Inoltre, il dispositivo del Tribunale italiano cita anche la revoca francese del divieto sui fiori di canapa. Una recente sentenza del Consiglio di Stato francese ha stabilito il principio secondo cui un divieto assoluto di commercializzazione di foglie e fiori di cannabis con un contenuto di THC inferiore ai limiti di legge e per produzione di CBD e altri cannabinoidi, non è giustificato da alcun rischio per la salute pubblica: in breve, ha annullato una decisione del governo francese che risaliva al 2021.

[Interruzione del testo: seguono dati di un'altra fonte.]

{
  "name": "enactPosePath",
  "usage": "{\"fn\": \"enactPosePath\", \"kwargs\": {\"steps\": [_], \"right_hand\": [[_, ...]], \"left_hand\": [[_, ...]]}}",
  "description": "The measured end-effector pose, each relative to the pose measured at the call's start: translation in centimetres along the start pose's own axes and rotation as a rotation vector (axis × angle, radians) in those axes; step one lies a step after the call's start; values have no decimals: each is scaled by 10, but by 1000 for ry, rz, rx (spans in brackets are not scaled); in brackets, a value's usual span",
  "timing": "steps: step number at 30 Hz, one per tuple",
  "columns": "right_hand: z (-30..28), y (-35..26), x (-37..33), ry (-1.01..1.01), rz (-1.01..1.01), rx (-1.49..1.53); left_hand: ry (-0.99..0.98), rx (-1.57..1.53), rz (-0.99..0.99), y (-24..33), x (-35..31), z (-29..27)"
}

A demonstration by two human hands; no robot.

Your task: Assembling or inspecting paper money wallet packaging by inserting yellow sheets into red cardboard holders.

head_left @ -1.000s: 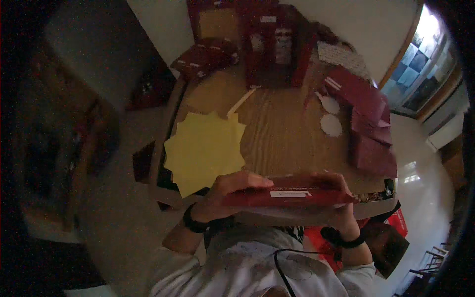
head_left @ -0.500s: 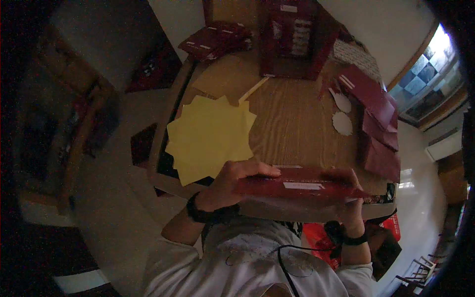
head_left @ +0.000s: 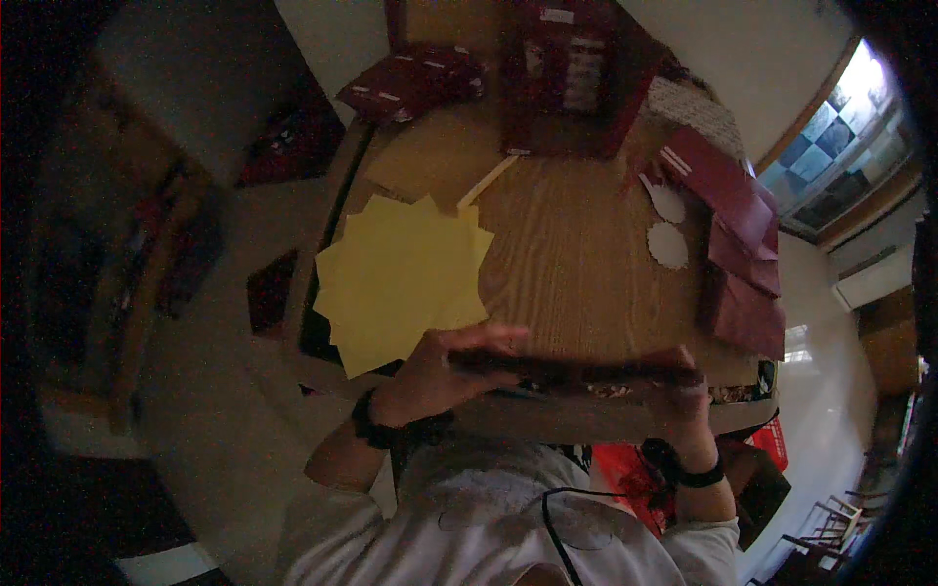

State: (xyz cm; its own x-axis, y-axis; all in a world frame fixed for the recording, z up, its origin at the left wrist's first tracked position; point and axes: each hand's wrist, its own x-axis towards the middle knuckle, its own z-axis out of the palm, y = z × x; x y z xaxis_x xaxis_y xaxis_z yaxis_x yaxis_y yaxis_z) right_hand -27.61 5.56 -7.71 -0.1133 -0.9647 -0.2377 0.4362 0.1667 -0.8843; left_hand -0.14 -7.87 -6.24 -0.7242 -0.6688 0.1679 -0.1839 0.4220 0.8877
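Note:
My left hand point(head_left: 435, 376) and my right hand point(head_left: 682, 402) hold a flat dark red packet point(head_left: 572, 371) between them at the table's near edge. It is tilted so that mostly its thin, dark edge shows, slightly blurred; whether it is a bag or a folder I cannot tell. The left fingers and thumb pinch its left end, and the right hand grips its right end. Beyond my left hand, a fanned pile of yellow paper sheets point(head_left: 401, 283) lies on the wood-grain table point(head_left: 567, 264).
At the back stand a dark red box point(head_left: 557, 132) and a pile of dark red packets point(head_left: 410, 83). Along the right side lie dark red pieces point(head_left: 743, 313), a white scalloped disc point(head_left: 668, 245) and a patterned light sheet point(head_left: 694, 115). A pale strip point(head_left: 489, 183) touches the yellow sheets.
The packet has tipped from showing its red face with a white label to nearly edge-on. Both hands still hold it; the left fingers have shifted slightly left.

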Motion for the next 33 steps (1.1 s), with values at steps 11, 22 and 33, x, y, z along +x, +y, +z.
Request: {"fn": "enactPosePath", "kwargs": {"steps": [11, 22, 33], "right_hand": [[6, -9, 32, -102, -303, -1150], [10, 40, 31, -376, -367, -1847], [-1, 35, 35, -387, -440, -1757]], "left_hand": [[1, 694, -36, -4, 6, 27], [-338, 778, 76, -27, -1, 91], [-410, 724, 91, -26, 3, 74]]}}
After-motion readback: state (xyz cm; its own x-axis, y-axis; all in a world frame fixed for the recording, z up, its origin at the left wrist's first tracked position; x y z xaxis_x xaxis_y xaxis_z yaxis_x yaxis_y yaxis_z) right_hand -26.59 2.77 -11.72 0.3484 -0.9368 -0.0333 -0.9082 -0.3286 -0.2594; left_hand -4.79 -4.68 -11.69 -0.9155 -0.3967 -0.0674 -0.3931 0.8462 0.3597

Doppia vittoria per la Canapa in Italia e in Francia grazie a una focalizzazione precisa delle possibilità giuste e concesse a chi opera nel settore della Canapa industriale, già fortemente tutelato da apposite regole riguardanti il tenore massimo di THC.
Questione già normata a livello europeo.

“Oggi abbiamo una definitiva conferma che senza prove scientifiche valide non è possibile porre limiti a questa filiera agricola – sottolineano da Canapa Sativa Italia, una delle associazioni che presentarono il ricorso al Tar – La pianta di canapa priva di thc non fa parte delle convenzioni internazionali sui narcotici e per questo motivo non può essere limitato il suo mercato e le applicazioni industriali e officinali. Un regime autorizzatorio come quello che voleva essere previsto può essere giustificato esclusivamente per quanto riguarda la seconda trasformazione destinata alla produzione di farmaci, ma la canapa è libera”.

“Il TAR del Lazio accoglie il ricorso delle associazioni della canapa e obbliga il Governo a fare marcia indietro sul decreto Officinali. Il decreto del Governo ha introdotto una distinzione illegittima tra le varie parti della pianta di canapa – ha rimarcato Federcanapa, altro ente rappresentativo che fece ricorso –  Ricordiamo che sia le norme comunitarie che la legge italiana sulla canapa industriale riconoscono legittimo l’uso e il commercio di semilavorati della pianta, senza introdurre alcuna distinzione di sorta. Inoltre, il decreto, che aveva funzione puramente amministrativa, ha preteso di legiferare su materie che non competevano alla sua natura, violando così il principio di gerarchia delle fonti del diritto. Infatti, in base a quanto prescritto della nuova legge sulle Officinali (DL 75 del 2018), questo decreto doveva limitarsi unicamente a fare l’elenco delle specie riconosciute come officinali”.

A questo punto, lo sottolineo di nuovo, dopo questa doppia vittoria per la Canapa non resta che aspettare le possibili reazioni da parte dell’Esecutivo nazionale e la revisione del Decreto sulle piante officinali.